Closure of the uterine body can be routine with appositional or inverting patterns using absorbable monofilament such as PDS, typically in a double layer. An ovariohysterectomy can be performed at this time if elected. Flush the abdomen and inspect for any pathology. Close the abdomen routinely. External skin sutures or staples should not be used as these can injure nursing puppies. Because these dogs and cats usually go home soon after surgery and oral pain meds can be passed to the puppies, Nocita, a long-acting local anesthetic is a great addition to your closure protocol if you have it available.
To improve nursing, clean each mammary gland postoperatively to remove residual disinfectant.
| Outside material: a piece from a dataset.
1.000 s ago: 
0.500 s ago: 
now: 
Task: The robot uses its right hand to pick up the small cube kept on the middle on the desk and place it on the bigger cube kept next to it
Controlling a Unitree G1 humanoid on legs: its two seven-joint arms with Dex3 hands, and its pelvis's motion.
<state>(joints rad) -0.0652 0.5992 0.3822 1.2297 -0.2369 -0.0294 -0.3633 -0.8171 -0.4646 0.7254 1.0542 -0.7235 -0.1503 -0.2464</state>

Neonates should be resuscitated by drying them off vigorously, reversing any narcotics or benzos, and suctioning nasal or oral secretions. Suture umbilical stumps and provide flow by oxygen. To stimulate breathing, a 25-gauge needle can be used at the acupoint site in the nasal philtrum, level with the lower edges of the nostrils. Epinephrine can be given via injection sublingually, or intraosseously if needed.
Try to get the neonates to nurse as soon as the mom has recovered from anesthesia. Keep the neonates warm and pay close attention to how the mom is treating the neonates, as not all mothers know what to do. In most cases, we try to discharge the mom and puppies within 6 hours or so after surgery to allow the mom a quiet place to care for her puppies. Get them out of the hospital ASAP! Because the effects of most of our pain meds on young puppies is not known, NSAIDs are usually avoided and Tylenol is considered safe for nursing mothers. In summary, dystocia needs to be recognized early and treatment initiated as soon as possible to improve fetal survival.